Industry momentum will shift faster than most expect. If your organization isn’t positioned to scale with it, competitive gaps will grow quickly.
Optimizing martech adoption delivers competitive advantages through highly personalized digital experiences
Marketing tech that sits idle creates no advantage. The brands that invest time and effort into optimizing their tech stacks, actually understanding and activating the full range of features, are the ones pulling ahead. The difference is execution. Not access.
Brian Plackis Cheng, CEO of SALESmanago, made this point directly: “Unlocking the full potential of martech requires smarter adoption, better training, and investment in AI-driven solutions that can deliver personalised customer experiences in a rapidly changing landscape.”
This isn’t just about feature usage. It’s about relevance. Consumers expect experiences that reflect their interests, behaviors, and timing. Martech platforms can deliver that, but only if they’re being used properly. Too many organizations are running basic automation when they could be deploying dynamic, personalized customer journeys at scale.
C-suite leaders should recognize that improving platform adoption has direct business implications. It shapes customer experience, drives retention, and increases conversions. And it’s not about deploying more tools, it’s about mastering the ones you already have.
Training, agency partnerships, and focused AI investment are all part of the answer. But the decision to prioritize martech optimization has to come from the top. Once that shift happens, you’re not just more efficient, you’re also competing at a level where many haven’t shown up yet.
Key highlights
- Underused martech features are limiting ROI: Most marketers (99%) aren’t using their martech platforms to full capacity, with 62% using only half to three-quarters of available features. Leaders should drive deeper internal adoption to unlock greater value from existing investments.
- Skill gaps and capacity issues block optimization: 17% of teams lack the expertise to fully operate their martech tools, while 47% are stretched too thin to explore advanced functionality. Leadership should prioritize focused training and reallocate resources to boost operational depth.
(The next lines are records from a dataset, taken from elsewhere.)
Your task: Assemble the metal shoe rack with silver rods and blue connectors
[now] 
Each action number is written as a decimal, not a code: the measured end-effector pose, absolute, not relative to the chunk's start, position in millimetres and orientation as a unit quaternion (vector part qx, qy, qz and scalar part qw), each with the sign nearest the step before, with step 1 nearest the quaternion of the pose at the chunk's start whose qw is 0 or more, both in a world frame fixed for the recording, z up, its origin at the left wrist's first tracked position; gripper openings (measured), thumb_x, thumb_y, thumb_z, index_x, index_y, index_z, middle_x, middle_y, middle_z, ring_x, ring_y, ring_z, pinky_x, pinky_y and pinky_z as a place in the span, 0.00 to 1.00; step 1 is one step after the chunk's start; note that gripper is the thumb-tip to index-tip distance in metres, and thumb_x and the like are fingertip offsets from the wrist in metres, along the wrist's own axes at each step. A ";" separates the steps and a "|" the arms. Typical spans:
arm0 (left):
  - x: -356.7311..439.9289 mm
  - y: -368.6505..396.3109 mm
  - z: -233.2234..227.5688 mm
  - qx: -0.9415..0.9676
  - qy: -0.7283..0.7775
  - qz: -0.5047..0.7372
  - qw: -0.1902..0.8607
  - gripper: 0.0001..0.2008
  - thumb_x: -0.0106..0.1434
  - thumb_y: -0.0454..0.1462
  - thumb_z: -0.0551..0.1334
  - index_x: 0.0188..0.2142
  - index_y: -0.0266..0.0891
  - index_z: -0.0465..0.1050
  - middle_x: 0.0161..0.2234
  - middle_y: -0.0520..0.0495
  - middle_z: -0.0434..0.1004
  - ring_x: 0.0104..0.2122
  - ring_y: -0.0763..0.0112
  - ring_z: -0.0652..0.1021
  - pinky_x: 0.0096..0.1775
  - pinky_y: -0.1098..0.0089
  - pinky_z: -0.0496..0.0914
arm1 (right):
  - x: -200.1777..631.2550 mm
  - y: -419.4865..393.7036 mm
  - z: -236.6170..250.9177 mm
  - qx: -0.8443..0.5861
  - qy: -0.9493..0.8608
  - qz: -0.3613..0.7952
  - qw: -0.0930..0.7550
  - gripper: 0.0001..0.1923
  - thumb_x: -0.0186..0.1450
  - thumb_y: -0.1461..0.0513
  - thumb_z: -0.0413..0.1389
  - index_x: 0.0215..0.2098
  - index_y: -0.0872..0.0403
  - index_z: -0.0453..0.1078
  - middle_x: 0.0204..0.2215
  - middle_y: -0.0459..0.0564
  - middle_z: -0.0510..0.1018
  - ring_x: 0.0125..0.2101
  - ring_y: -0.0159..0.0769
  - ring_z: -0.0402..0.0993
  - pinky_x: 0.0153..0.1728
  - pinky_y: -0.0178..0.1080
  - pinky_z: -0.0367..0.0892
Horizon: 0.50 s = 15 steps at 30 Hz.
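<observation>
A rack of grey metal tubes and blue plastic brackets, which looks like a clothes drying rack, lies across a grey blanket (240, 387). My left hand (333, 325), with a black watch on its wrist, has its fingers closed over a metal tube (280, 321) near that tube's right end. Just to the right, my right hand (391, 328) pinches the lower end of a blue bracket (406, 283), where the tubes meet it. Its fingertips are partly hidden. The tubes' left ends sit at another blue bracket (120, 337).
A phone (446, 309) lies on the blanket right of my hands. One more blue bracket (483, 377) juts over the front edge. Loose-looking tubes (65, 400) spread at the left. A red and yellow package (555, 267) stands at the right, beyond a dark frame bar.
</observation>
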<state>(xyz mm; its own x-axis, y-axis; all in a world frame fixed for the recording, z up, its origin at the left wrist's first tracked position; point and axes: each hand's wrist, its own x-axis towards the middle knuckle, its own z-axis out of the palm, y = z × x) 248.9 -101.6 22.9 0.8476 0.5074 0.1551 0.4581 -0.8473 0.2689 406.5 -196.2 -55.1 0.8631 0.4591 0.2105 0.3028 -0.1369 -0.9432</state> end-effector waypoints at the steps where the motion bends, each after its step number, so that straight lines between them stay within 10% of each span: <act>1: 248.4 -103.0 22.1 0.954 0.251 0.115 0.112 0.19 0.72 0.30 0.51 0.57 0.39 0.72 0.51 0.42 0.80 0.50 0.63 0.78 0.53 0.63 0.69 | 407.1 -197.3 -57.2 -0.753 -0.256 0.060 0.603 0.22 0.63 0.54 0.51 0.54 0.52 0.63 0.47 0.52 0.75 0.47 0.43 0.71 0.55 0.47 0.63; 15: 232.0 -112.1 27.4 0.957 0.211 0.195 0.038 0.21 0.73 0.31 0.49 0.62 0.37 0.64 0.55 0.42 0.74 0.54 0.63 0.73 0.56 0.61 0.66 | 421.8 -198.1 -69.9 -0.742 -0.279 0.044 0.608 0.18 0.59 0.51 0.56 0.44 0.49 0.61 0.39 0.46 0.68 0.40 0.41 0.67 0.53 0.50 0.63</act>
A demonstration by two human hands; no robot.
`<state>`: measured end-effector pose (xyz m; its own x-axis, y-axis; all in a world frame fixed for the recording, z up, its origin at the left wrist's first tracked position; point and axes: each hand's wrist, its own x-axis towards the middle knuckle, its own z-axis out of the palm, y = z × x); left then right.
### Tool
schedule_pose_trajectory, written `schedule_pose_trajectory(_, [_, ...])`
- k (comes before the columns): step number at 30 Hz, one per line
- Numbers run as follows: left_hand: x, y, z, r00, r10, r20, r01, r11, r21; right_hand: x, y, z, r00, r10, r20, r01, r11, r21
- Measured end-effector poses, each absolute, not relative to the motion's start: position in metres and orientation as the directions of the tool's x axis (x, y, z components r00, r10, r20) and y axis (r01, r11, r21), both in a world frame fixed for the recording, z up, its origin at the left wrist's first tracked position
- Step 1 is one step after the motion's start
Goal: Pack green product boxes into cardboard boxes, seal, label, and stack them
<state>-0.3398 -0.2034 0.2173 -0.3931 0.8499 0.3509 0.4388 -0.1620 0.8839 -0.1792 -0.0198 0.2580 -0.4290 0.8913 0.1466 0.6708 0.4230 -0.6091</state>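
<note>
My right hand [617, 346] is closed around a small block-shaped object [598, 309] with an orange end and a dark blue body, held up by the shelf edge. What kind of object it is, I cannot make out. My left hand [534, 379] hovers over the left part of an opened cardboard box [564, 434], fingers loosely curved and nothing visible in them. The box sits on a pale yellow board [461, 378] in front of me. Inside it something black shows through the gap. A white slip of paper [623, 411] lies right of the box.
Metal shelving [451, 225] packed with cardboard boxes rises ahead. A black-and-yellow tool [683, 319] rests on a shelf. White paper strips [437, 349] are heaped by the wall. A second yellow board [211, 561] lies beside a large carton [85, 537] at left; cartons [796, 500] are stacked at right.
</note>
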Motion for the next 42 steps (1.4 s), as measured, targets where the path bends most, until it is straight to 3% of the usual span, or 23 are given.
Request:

- ROI remains difficult to quantify: Although 96% of marketers track martech performance, 40% struggle to measure ROI and 18% see no clear return. Executives should enforce stronger integration between systems and standardize ROI measurement practices to justify spend.
- AI adoption is lagging, despite high interest: Only 13% of marketers currently use AI day-to-day, though 50% plan to expand its use and 60% cite it as a top investment need. Leaders should accelerate AI adoption in targeted areas to stay competitive and improve personalization.
- Martech optimization offers a competitive edge: Firms that fully activate their platforms gain a distinct advantage in delivering personalized digital experiences. Executives should champion a strategic push toward tool fluency, smarter adoption, and agency support to close the capability gap.